The revelation of the new, more ambitious timeline for the missile comes even though the Kremlin has yet to secure a successful test over multiple attempts, according to sources with knowledge of a U.S. intelligence report.
It also comes on the heels of a mysterious explosion off Russia's northern coast that killed five scientists and sparked fears Moscow had tested the missile in question, called Burevestnik. A U.S. intelligence assessment found that the Aug. 8 explosion occurred during a recovery mission to salvage a lost Burevestnik from the ocean floor.
Last March, Russian President Vladimir Putin unveiled several hypersonic weapons, as well as Burevestnik. Putin said it was nuclear powered and had unlimited range.

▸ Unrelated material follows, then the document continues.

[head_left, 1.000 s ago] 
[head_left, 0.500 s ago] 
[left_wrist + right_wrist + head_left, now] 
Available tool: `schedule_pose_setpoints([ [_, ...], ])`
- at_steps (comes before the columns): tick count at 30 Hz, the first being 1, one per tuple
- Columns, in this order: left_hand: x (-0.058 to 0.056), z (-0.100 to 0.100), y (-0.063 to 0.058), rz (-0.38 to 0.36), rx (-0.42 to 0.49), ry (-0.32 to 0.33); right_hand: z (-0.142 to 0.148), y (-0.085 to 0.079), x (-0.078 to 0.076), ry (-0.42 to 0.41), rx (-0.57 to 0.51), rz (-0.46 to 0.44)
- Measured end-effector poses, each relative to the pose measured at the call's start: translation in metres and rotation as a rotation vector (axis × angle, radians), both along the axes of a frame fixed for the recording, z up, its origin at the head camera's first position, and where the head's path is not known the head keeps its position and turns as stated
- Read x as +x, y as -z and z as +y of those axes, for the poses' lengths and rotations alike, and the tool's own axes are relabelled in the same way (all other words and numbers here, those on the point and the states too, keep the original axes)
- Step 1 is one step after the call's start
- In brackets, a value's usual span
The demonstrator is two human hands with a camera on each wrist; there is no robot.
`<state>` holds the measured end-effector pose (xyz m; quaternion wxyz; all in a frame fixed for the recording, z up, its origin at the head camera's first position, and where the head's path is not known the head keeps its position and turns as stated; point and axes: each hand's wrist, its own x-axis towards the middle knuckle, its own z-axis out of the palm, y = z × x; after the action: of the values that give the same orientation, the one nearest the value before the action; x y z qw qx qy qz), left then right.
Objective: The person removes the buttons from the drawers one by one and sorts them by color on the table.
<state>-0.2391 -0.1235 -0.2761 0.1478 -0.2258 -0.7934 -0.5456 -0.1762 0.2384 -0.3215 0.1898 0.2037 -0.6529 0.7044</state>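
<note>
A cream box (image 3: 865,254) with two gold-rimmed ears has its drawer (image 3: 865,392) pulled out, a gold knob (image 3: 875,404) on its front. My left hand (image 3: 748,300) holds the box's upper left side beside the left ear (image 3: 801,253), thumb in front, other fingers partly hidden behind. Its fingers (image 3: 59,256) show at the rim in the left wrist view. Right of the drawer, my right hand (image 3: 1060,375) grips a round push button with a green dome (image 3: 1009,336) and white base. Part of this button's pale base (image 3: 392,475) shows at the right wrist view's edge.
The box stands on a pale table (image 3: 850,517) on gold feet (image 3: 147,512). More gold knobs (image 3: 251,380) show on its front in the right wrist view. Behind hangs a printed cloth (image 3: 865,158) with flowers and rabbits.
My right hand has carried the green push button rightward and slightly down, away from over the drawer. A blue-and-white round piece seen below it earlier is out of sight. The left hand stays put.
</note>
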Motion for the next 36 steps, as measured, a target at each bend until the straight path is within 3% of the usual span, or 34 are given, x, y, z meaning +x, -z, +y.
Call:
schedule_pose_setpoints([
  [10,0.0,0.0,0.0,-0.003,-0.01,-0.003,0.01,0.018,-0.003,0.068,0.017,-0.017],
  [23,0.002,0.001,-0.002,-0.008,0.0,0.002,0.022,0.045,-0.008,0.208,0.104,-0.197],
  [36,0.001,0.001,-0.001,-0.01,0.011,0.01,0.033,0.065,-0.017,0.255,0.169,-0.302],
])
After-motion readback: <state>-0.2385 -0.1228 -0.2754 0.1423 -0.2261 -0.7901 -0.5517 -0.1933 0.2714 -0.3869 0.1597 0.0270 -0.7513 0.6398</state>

Burevestnik, also known as Skyfall, has been tested once earlier this year and prior to that, the weapon was tested four times between November 2017 and February 2018, each resulting in a crash.
The U.S. determined that the longest test flight lasted just more than two minutes, with the missile flying 22 miles before losing control and crashing. The shortest test lasted four seconds and flew for five miles. The tests apparently showed that the nuclear-powered heart of the cruise missile failed to initiate and, therefore, the weapon was unable to achieve the indefinite flight Putin bragged about.
Putin had claimed that the "invincible" weapon had a proven capability. However, CNBC reported in March that the Kremlin will only produce a few of these weapons because the program has yet to complete a successful test and is too expensive to develop.
Despite all the setbacks, though, Putin is determined to invest in weapons of this magnitude, according to national security experts.
"Russia is committed to a massive investment in new systems like this to defeat U.S. missile defenses. We are stumbling toward an arms race," Jeffrey Lewis, a nuclear weapons expert at the Middlebury Institute of International Studies at Monterey.
"Trump's personal friendship with Putin is no substitute for the treaties that restrained the nuclear superpowers. Whatever the two leaders say, the U.S. and Russian militaries are spending billions on new nuclear weapons targeted at each other," Lewis told CNBC.
Joshua Pollack, a nuclear proliferation expert and editor of the Nonproliferation Review, called Putin's strategy "overkill" and said that it usually takes a long time to develop "exotic new technologies," such as this missile system.
"Nearly everything he showed off was designed to overcome or circumvent U.S. missile defenses in one way or another. Their current generation of ICBMs can do the job without difficulty," Pollack said. "But perhaps he's anticipating the next generation of defensive technology and trying to stay ahead of it."